Work instructions:
Two lines mark the range in the entries below: the one holding "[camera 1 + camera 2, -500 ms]" and the one holding "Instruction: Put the". Set down those two and all lines between them, exactly.
======== Record set ========
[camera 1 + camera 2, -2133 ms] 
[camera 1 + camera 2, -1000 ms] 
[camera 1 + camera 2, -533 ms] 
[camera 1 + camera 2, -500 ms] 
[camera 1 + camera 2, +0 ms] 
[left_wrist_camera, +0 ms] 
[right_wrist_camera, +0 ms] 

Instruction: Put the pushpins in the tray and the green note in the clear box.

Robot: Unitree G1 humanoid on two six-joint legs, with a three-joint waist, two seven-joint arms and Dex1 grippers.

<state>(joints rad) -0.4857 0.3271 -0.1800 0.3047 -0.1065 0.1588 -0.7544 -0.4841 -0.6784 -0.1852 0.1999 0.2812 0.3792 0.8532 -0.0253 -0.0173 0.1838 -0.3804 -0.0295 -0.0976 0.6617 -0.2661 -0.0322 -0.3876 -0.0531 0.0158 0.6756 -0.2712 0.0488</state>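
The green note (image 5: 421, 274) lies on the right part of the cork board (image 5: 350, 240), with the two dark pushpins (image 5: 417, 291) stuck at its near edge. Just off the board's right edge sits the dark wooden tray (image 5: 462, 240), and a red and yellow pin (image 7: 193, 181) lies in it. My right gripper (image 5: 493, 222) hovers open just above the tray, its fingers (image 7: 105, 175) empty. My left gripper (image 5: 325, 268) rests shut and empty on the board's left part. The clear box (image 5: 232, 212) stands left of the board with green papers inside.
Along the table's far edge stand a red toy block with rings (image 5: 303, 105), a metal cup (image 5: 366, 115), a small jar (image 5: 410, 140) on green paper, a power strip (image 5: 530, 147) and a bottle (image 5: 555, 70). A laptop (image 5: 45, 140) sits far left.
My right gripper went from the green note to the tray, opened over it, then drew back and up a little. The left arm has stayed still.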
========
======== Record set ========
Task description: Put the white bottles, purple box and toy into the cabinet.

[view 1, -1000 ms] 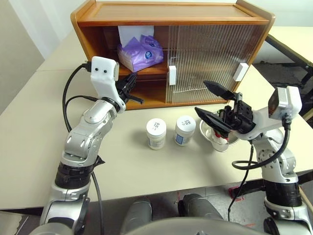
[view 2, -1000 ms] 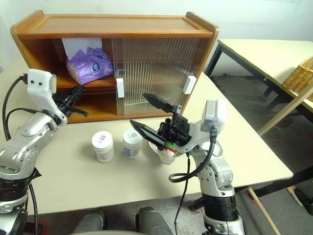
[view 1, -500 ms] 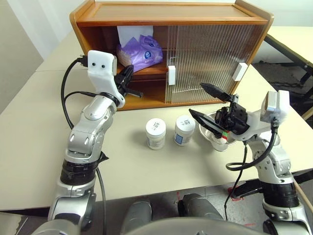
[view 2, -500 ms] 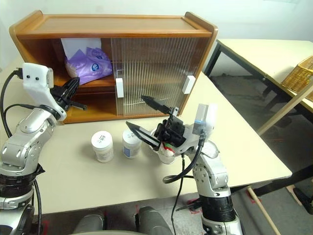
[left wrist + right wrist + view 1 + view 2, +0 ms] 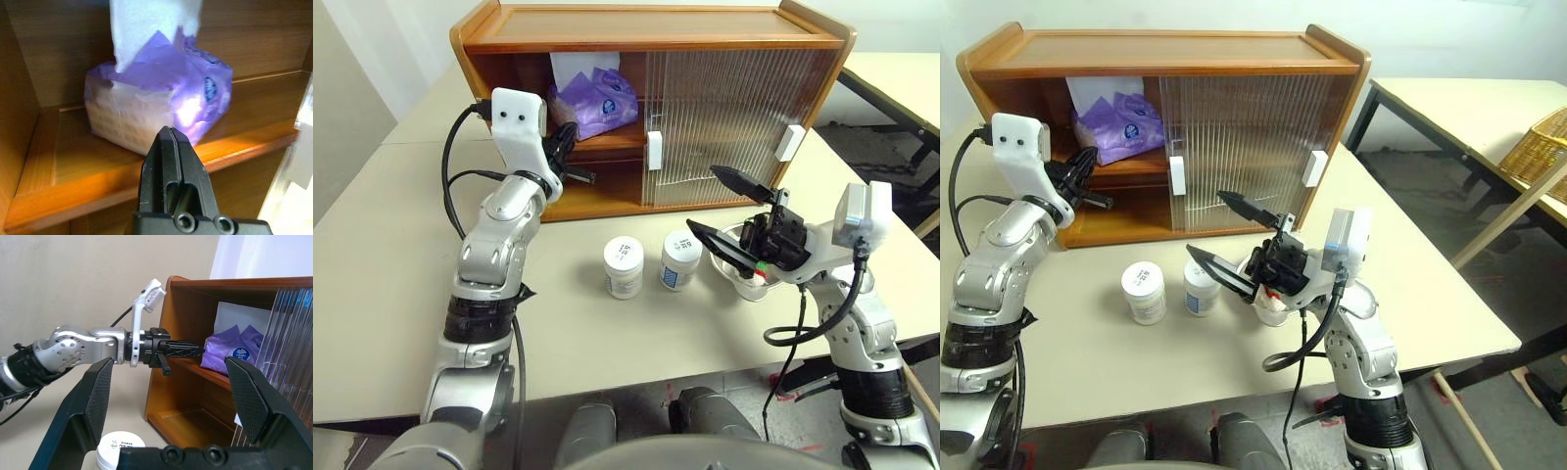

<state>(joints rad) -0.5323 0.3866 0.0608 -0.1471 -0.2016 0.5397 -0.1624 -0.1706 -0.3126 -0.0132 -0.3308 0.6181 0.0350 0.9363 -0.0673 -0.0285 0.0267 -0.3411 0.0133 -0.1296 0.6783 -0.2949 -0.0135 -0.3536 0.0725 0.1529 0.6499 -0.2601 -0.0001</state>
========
Result of this task:
[camera 1 + camera 2, -500 ms] 
[camera 1 + camera 2, +0 ms] 
[left_wrist_camera, +0 ms] 
[right_wrist_camera, +0 ms] 

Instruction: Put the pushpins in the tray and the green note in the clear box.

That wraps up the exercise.